WORK REQUIRED:
Without including any pictures, copy each entry below exactly.

DATASET EXCERPTS:

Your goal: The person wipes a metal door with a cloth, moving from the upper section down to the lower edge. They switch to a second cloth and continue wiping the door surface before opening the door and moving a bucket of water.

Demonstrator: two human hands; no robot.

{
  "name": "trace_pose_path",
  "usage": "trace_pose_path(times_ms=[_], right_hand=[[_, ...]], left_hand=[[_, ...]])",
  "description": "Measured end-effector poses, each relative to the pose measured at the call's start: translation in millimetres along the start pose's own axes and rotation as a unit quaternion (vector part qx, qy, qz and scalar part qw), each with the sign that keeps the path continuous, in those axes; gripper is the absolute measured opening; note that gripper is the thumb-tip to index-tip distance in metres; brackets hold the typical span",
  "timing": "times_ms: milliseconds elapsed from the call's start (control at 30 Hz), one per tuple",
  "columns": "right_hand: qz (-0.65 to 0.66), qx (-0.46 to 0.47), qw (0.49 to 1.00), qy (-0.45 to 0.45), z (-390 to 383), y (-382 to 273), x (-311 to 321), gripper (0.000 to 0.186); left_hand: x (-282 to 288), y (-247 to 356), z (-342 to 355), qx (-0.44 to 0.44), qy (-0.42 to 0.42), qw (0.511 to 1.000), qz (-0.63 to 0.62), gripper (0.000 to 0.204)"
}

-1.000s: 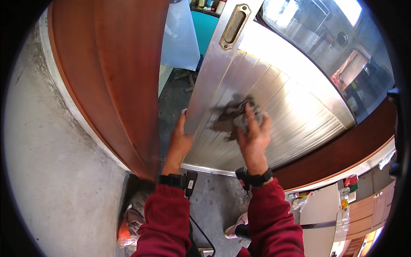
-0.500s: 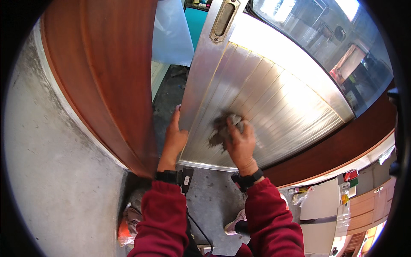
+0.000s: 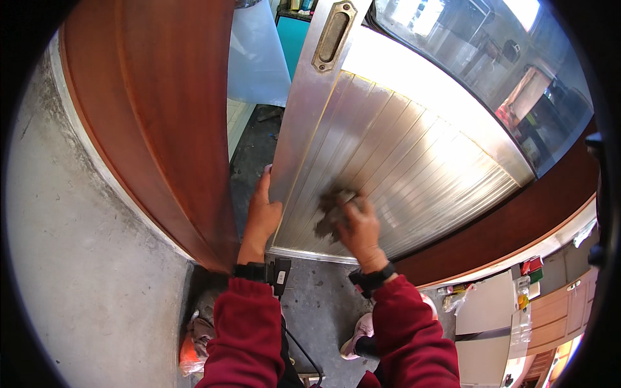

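A silver metal sliding door [image 3: 420, 161] with a ribbed lower panel and a glass upper pane fills the centre and right. My left hand [image 3: 262, 210] grips its left upright edge, below the recessed handle [image 3: 331, 37]. My right hand [image 3: 359, 223] is closed on a crumpled, dark grey-brown cloth [image 3: 333, 210] against the lower part of the ribbed panel, blurred by motion.
A brown wooden jamb [image 3: 168, 116] and grey wall [image 3: 90, 246] stand at left. The doorway shows a pale blue sheet [image 3: 252, 52]. My feet [image 3: 359, 336], a black cable [image 3: 297, 346] and a bagged bundle [image 3: 194, 349] are on the floor. Cabinets [image 3: 491, 304] appear lower right.
My right hand and the cloth have moved down and left across the panel, more slowly in the last half second. My left hand keeps its hold on the edge while the view shifts slightly.
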State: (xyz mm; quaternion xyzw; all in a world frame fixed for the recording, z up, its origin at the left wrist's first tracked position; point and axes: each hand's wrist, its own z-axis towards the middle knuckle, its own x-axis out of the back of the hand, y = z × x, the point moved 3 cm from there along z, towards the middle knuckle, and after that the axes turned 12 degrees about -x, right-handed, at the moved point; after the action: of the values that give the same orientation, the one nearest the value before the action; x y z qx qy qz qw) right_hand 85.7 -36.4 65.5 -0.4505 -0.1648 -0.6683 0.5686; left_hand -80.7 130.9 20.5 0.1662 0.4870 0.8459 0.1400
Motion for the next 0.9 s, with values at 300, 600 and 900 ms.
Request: trace_pose_path(times_ms=[300,600,900], right_hand=[[0.016,-0.008,0.93,0.367,95,-45,103,0.071],[-0.069,0.008,0.978,0.197,-21,15,-52,0.042],[0.001,-0.008,0.976,0.22,17,6,26,0.063]], left_hand=[[-1,13,-1,0.069,-0.006,0.998,0.004,0.082],[-2,7,-1,0.006,0.0,1.0,0.017,0.085],[-2,-5,-3,-0.009,0.002,0.999,0.035,0.084]])
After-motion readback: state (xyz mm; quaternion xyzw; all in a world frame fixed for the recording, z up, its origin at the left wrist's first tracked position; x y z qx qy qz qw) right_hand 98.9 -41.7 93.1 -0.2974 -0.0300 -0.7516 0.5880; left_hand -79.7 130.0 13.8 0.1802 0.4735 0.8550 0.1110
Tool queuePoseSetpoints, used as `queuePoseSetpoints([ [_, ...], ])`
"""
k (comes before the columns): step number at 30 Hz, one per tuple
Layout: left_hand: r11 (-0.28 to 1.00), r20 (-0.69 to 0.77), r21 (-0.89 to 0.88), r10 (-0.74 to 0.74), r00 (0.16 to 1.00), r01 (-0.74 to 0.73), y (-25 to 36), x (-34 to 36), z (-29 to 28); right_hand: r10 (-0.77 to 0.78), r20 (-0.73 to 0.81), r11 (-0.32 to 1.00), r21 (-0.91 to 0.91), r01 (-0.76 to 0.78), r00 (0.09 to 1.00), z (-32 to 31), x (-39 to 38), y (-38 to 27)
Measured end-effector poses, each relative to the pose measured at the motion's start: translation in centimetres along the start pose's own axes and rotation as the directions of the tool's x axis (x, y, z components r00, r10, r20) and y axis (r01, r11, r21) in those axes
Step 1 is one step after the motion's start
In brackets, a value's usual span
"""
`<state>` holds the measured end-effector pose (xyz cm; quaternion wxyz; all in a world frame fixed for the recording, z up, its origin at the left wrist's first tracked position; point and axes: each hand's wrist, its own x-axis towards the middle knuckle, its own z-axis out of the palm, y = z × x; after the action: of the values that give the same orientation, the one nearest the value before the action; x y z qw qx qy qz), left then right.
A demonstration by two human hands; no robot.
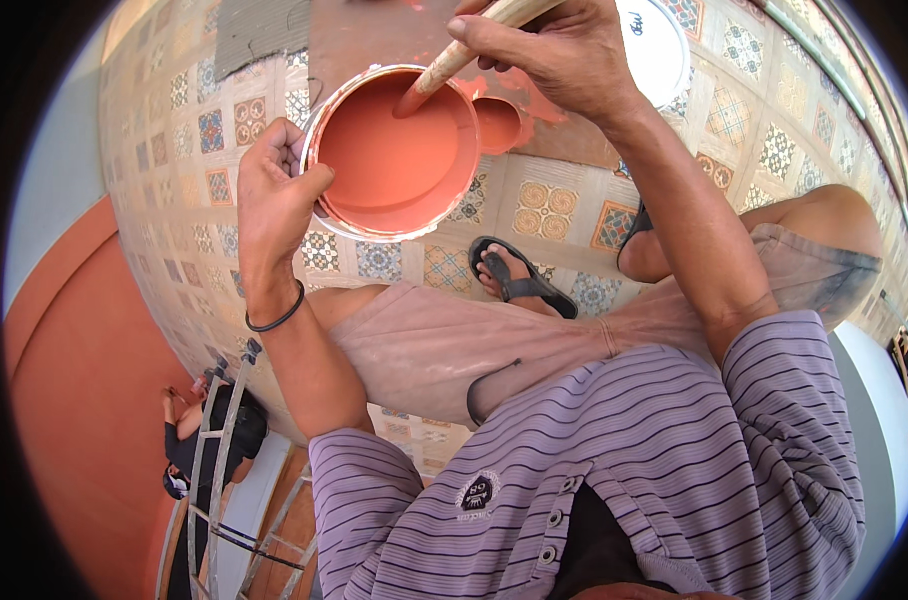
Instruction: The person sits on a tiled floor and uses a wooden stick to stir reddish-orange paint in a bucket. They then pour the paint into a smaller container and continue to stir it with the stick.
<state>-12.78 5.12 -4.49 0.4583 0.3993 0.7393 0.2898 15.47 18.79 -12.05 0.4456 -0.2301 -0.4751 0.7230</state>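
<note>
A white bucket (392, 235) of orange-red paint (394, 160) sits in front of me, its rim streaked with paint. My left hand (279, 185) is closed on the bucket's left rim, with the thumb over the edge. In my right hand (564, 60) is a pale wooden stick (459, 58), gripped between thumb and fingers. Slanting down to the left, the stick has its coated lower end in the paint near the far side. A smaller round container (498, 126), orange-red inside, stands just right of the bucket and partly behind it.
A white round lid (656, 50) lies beyond my right wrist. Under the containers is a paint-splashed brown sheet (574, 145) on the patterned tile floor (544, 205). A grey ridged piece (264, 38) lies far left. At lower left are a ladder (219, 450), another person (229, 430) and an orange-red wall (84, 400).
</note>
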Motion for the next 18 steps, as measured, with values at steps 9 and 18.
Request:
queuePoseSetpoints([
  [9, 0.998, 0.001, 0.067, -0.022, 1.0, 0.022, 1.0, -0.4, 0.7, -0.049, 0.056, 0.993, 0.108, 0.043, 0.997, -0.2, 0.3, -0.1],
  [18, 0.99, -0.006, 0.141, 0.025, 1.0, -0.024, 0.7, -0.5, 2.0, 0.029, 0.04, 0.994, 0.103, -0.033, 0.999, -1.0, -0.8, 0.3],
])
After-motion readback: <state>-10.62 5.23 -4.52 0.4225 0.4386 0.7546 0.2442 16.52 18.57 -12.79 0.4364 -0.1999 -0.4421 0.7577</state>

WRITTEN SOLUTION:
Your goal: The person wipes a metal door with a cloth, moving from the upper section down to the lower edge. They switch to a second cloth and continue wiping the door surface before opening the door and moving a bucket of water.

Demonstrator: two human hands; no robot.

{
  "name": "trace_pose_path",
  "usage": "trace_pose_path(times_ms=[_], right_hand=[[_, ...]], left_hand=[[_, ...]])",
  "description": "Measured end-effector poses, each relative to the pose measured at the call's start: translation in millimetres along the start pose's own axes and rotation as a unit quaternion (vector part qx, qy, qz and scalar part qw), each with the sign that keeps the path continuous, in those axes; gripper is the absolute measured opening; note that gripper is the thumb-tip to index-tip distance in metres; brackets hold the typical span",
  "timing": "times_ms: milliseconds elapsed from the call's start (control at 30 Hz), one per tuple",
  "columns": "right_hand: qz (-0.65 to 0.66), qx (-0.46 to 0.47), qw (0.49 to 1.00), qy (-0.45 to 0.45), z (-390 to 383), y (-382 to 273), x (-311 to 321), gripper (0.000 to 0.186); left_hand: x (-282 to 288), y (-247 to 356), z (-342 to 355), qx (-0.44 to 0.44), qy (-0.42 to 0.42), qw (0.511 to 1.000), qz (-0.63 to 0.62), gripper (0.000 to 0.204)"
}

-1.000s: 
-0.500s: 
+0.000s: 

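A silver metal sliding door [image 3: 420, 161] with a ribbed lower panel and a glass upper pane fills the centre and right. My left hand [image 3: 262, 210] grips its left upright edge, below the recessed handle [image 3: 331, 37]. My right hand [image 3: 359, 223] is closed on a crumpled, dark grey-brown cloth [image 3: 333, 210] against the lower part of the ribbed panel, blurred by motion.
A brown wooden jamb [image 3: 168, 116] and grey wall [image 3: 90, 246] stand at left. The doorway shows a pale blue sheet [image 3: 252, 52]. My feet [image 3: 359, 336], a black cable [image 3: 297, 346] and a bagged bundle [image 3: 194, 349] are on the floor. Cabinets [image 3: 491, 304] appear lower right.
My right hand and the cloth have moved down and left across the panel, more slowly in the last half second. My left hand keeps its hold on the edge while the view shifts slightly.
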State: (xyz mm; quaternion xyzw; all in a world frame fixed for the recording, z up, its origin at the left wrist's first tracked position; point and axes: each hand's wrist, its own z-axis towards the middle knuckle, its own x-axis out of the back of the hand, y = z × x, the point moved 3 cm from there along z, towards the middle knuckle, and after that the axes turned 12 degrees about -x, right-handed, at the moved point; after the action: of the values that give the same orientation, the one nearest the value before the action; x y z qx qy qz qw) right_hand 85.7 -36.4 65.5 -0.4505 -0.1648 -0.6683 0.5686; left_hand -80.7 130.9 20.5 0.1662 0.4870 0.8459 0.1400
Motion for the next 0.9 s, with values at 300, 600 and 900 ms.
Request: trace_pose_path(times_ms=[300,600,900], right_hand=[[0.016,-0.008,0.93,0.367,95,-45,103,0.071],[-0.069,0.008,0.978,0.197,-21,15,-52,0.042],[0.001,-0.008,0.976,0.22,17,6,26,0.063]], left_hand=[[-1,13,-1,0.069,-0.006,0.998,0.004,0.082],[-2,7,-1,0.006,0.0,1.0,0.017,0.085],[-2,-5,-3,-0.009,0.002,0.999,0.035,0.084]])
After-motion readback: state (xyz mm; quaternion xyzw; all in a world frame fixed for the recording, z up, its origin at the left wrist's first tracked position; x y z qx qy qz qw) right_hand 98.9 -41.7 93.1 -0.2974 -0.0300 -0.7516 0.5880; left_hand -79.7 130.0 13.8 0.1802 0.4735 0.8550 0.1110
Tool queuePoseSetpoints, used as `queuePoseSetpoints([ [_, ...], ])`
"""
k (comes before the columns): step number at 30 Hz, one per tuple
Layout: left_hand: r11 (-0.28 to 1.00), r20 (-0.69 to 0.77), r21 (-0.89 to 0.88), r10 (-0.74 to 0.74), r00 (0.16 to 1.00), r01 (-0.74 to 0.73), y (-25 to 36), x (-34 to 36), z (-29 to 28); right_hand: r10 (-0.77 to 0.78), r20 (-0.73 to 0.81), r11 (-0.32 to 1.00), r21 (-0.91 to 0.91), r01 (-0.76 to 0.78), r00 (0.09 to 1.00), z (-32 to 31), x (-39 to 38), y (-38 to 27)
Measured end-effector poses, each relative to the pose measured at the motion's start: translation in centimetres along the start pose's own axes and rotation as the directions of the tool's x axis (x, y, z components r00, r10, r20) and y axis (r01, r11, r21) in those axes
Step 1 is one step after the motion's start
In brackets, a value's usual span
"""
`<state>` holds the measured end-effector pose (xyz cm; quaternion wxyz; all in a world frame fixed for the recording, z up, its origin at the left wrist's first tracked position; point and axes: each hand's wrist, its own x-axis towards the middle knuckle, its own z-axis out of the palm, y = z × x; after the action: of the values that give the same orientation, the one nearest the value before the action; x y z qw qx qy qz), left then right.
A demonstration by two human hands; no robot.
Instruction: The person sits on a tiled floor and uses a wooden stick to stir reddish-orange paint in a bucket. They then pour the paint into a smaller container and continue to stir it with the stick.
<state>-12.78 5.12 -4.49 0.4583 0.3993 0.7393 0.2898 15.47 18.79 -12.05 0.4456 -0.2301 -0.4751 0.7230</state>
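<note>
A white bucket (392, 235) of orange-red paint (394, 160) sits in front of me, its rim streaked with paint. My left hand (279, 185) is closed on the bucket's left rim, with the thumb over the edge. In my right hand (564, 60) is a pale wooden stick (459, 58), gripped between thumb and fingers. Slanting down to the left, the stick has its coated lower end in the paint near the far side. A smaller round container (498, 126), orange-red inside, stands just right of the bucket and partly behind it.
A white round lid (656, 50) lies beyond my right wrist. Under the containers is a paint-splashed brown sheet (574, 145) on the patterned tile floor (544, 205). A grey ridged piece (264, 38) lies far left. At lower left are a ladder (219, 450), another person (229, 430) and an orange-red wall (84, 400).
</note>
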Motion for the next 18 steps, as measured, with values at steps 9 and 18.
Request:
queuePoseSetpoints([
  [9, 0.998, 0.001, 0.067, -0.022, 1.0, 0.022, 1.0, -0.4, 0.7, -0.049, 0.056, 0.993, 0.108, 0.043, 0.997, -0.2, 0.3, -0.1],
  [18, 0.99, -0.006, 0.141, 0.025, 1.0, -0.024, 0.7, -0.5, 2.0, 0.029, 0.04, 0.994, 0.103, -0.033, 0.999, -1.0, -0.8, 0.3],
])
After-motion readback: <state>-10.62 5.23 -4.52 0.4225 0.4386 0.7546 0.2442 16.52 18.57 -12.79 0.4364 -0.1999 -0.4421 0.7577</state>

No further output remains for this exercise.